Comme nous le notions récemment, Radiohead a vendu en seulement 3 jours 1,3 millions d’albums en téléchargement sur son site, sans l’intermédiaire d’une maison de disques ou d’une plateforme, en laissant l’internaute fixer lui-même le prix du téléchargement. A la vue des premiers résultats, quels enseignements peut-on tirer de cette première expérience du genre ?

C’était une première au monde. Le 10 octobre, le groupe Radiohead a mis en vente sur son site internet son dernier album, In Rainbows, sans qu’il soit produit par une maison de disques ou vendu par un intermédiaire. Directement de l’artiste à l’auditeur. Avec, pour ces derniers, la liberté de fixer eux-mêmes le prix qu’ils souhaitent investir dans l’achat de la version téléchargée de l’album.

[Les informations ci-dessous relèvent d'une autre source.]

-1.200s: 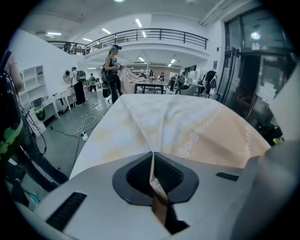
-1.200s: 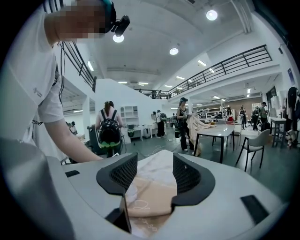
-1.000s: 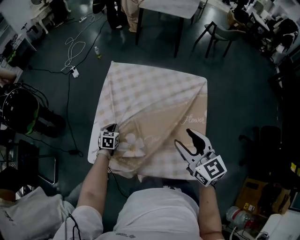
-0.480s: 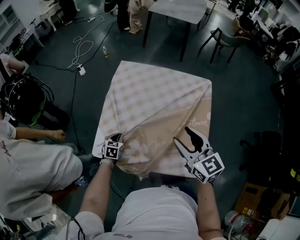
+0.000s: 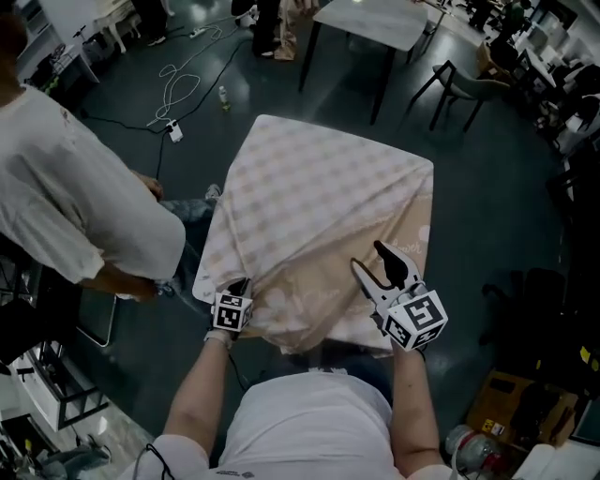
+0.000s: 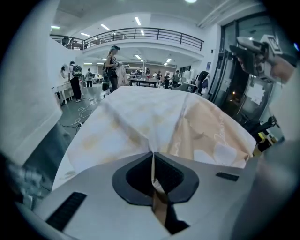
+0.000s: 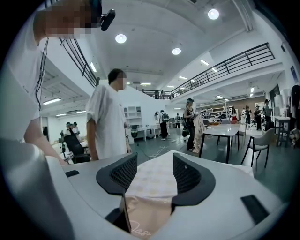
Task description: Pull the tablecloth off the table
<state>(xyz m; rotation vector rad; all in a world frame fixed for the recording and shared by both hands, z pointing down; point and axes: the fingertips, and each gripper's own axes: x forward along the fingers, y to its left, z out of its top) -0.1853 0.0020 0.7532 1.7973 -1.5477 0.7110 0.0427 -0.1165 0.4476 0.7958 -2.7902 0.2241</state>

En trois jours, Radiohead avait déjà vendu 1,3 millions d’albums. D’après les premiers échos, la moyenne du paiement aurait été de 4 livres sterling (6 euros), mais le chiffre semble être ensuite tombé à 2,5 livres après que les premiers fans aient passé commande. Une majorité d’internautes auraient décidé de ne rien payer, mais la moyenne est compensée par ceux qui ont payé plus de 4 ⣠leur téléchargement.

Avec une moyenne pessimiste de 3 euros par album vendu, c’est tout de même près de 4 millions d’euros que le groupe a gagné en quelques jours en rendant son album disponible sur Internet. Avec un contrat de production classique chez une maison de disques qui prévoit autour de 10 % de reversement de royalties, et un CD vendu en moyenne 16 euros, Radiohead aurait dû vendre 2,5 millions d’albums pour gagner l’équivalent. Leur précédent album, Hail to the Thief, s’était écoulé à 300.000 exemplaires la première semaine. Economiquement, Radiohead a donc parfaitement réussi son opération.

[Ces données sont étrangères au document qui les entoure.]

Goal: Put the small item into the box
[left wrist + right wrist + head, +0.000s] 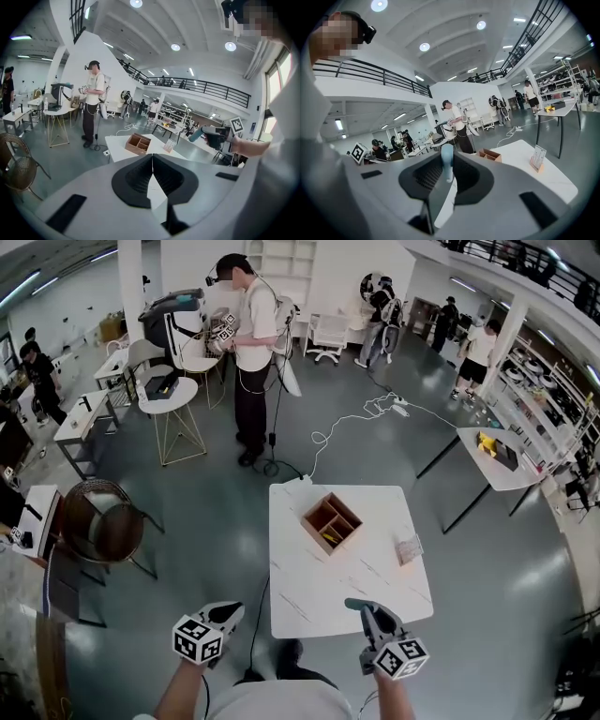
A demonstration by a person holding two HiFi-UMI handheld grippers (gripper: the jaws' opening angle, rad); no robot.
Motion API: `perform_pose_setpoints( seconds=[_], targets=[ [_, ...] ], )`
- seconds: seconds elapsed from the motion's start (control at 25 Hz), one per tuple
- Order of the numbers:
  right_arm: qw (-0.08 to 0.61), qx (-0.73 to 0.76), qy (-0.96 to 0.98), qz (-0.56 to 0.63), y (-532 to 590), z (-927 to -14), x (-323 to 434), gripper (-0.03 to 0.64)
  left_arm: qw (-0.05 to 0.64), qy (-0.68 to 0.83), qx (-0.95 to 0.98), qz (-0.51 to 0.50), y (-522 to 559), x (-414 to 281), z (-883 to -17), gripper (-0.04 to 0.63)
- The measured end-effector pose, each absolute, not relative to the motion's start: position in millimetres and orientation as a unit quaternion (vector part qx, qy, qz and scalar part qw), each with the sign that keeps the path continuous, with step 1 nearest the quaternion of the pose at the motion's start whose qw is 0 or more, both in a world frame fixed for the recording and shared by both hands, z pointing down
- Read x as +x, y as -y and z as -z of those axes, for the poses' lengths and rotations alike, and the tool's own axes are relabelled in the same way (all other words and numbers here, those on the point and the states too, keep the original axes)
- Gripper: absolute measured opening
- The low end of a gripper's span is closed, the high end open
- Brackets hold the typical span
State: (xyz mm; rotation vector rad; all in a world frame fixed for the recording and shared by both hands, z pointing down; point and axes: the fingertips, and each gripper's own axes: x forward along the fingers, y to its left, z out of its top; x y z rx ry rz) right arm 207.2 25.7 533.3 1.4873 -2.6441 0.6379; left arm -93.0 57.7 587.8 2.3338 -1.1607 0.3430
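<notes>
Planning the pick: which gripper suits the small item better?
Right: the right gripper is at the near edge of the table, nearer the small item; the left gripper is off it.

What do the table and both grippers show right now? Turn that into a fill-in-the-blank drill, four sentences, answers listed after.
1. The table under the wooden box is ___ in colour.
2. The small item that the right gripper is shut on is light ___.
3. The left gripper is shut and holds ___.
4. The thing already lying in one compartment of the wooden box is ___.

Missing words: white; blue; nothing; yellow.
</notes>
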Motion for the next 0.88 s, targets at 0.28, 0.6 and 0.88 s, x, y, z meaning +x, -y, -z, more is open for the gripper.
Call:
perform_pose_setpoints(
  seconds=[0.28, 0.6, 0.88],
  targets=[
    [0.026, 0.455, 0.865, -0.211, 30, -540, 217, 0.081, 0.26, 0.446, 0.847, -0.129, -16, -79, -590, 0.014],
    [0.038, 0.423, 0.878, -0.218, 82, -555, 227, 0.081, 0.264, 0.471, 0.831, -0.133, 23, -63, -595, 0.014],
    [0.046, 0.405, 0.884, -0.228, 114, -567, 246, 0.081, 0.267, 0.482, 0.823, -0.138, 50, -39, -600, 0.014]
  ],
)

Même la gratuité légale n’enterre pas The Pirate Bay ou Mininova

Mais il y a d’autres enseignements à tirer de leur expérience. En particulier, on remarquera que l’album de Radiohead, alors qu’il peut être téléchargé gratuitement sur le site officiel, a connu aussi un immense succès sur les réseaux P2P. D’après l’institut Big Champagne, le jour même de la sortie de In Rainbows, l’album a été téléchargé 240.000 fois sur les sites de liens BitTorrent, avec ensuite environ 100.000 téléchargements supplémentaires par jour. Sans doute le nombre de téléchargements illégaux est-il déjà supérieur au nombre de téléchargements officiels, ce qui est le lot commun de tous les albums aujourd’hui disponibles dans le commerce.

Cette anecdote est particulièrement intéressante, puisqu’elle montre que rien, pas même la gratuité, ne peut anéantir les sites de liens BitTorrent sur lesquels de très nombreux internautes sont habitués à télécharger. A moins de continuer à rêver la fermeture générale de tous les sites de liens P2P, l’industrie du disque devra apprendre à composer avec eux et même, voire, collaborer pour profiter de leur succès populaire. Radiohead aurait-il vendu plus d’albums encore si Mininova ou The Pirate Bay avaient proposé à leurs visiteurs de donner au groupe une somme de leur choix ?

En outre, alors que le hit-parade officiel de ventes ne fait pas figurer Radiohead (car il est sorti du circuit traditionnel et n’est plus élibigle au top 50), Last.fm nous informe que les morceaux de l’album In Rainbows sont tous simplement les titres qui ont été le plus écoutés par les internautes la semaine dernière, toutes musiques confondues.

Enfin, il faut rappeler que si Radiohead est parvenu à vendre 1,3 millions d’albums en quelques jours sans l’aide d’un seul intermédiaire, c’est avant tout parce qu’une major (EMI) avait produit et fait la promotion auparavant de 6 albums de Radiohead. Sans doute de nombreux groupes popularisés par le circuit traditionnel des majors pourront suivre le mouvement et remercier les maisons de disques pour achever seuls leur carrière. Mais à moyen ou long terme, si les maisons de disques perdent ces « vaches à lait » qui leur permettent d’investir dans de nouveaux talents, elles ne pourront plus produire les stars de demain qui auraient été amenées à prendre elles-aussi leur indépendance.

Selon le point de vue, ce peut être soit une catastrophe pour la production musicale, soit plus simplement la fin du « star system » qui avait débuté dans les années 1930 avec l’association des labels et des radios. Il n’y aura peut-être plus dans les prochaines années de méga-stars internationales capables de vendre des millions de disques, mais peut-être grâce à des réseaux sociaux comme Last.fm qui permettent de former des niches d’auditeurs, beaucoup plus de groupes indépendants capables de vendre des dizaines de milliers d’albums en toute liberté.

C’est sans doute, paradoxalement, la principale leçon à tirer de l’immense succès de Radiohead.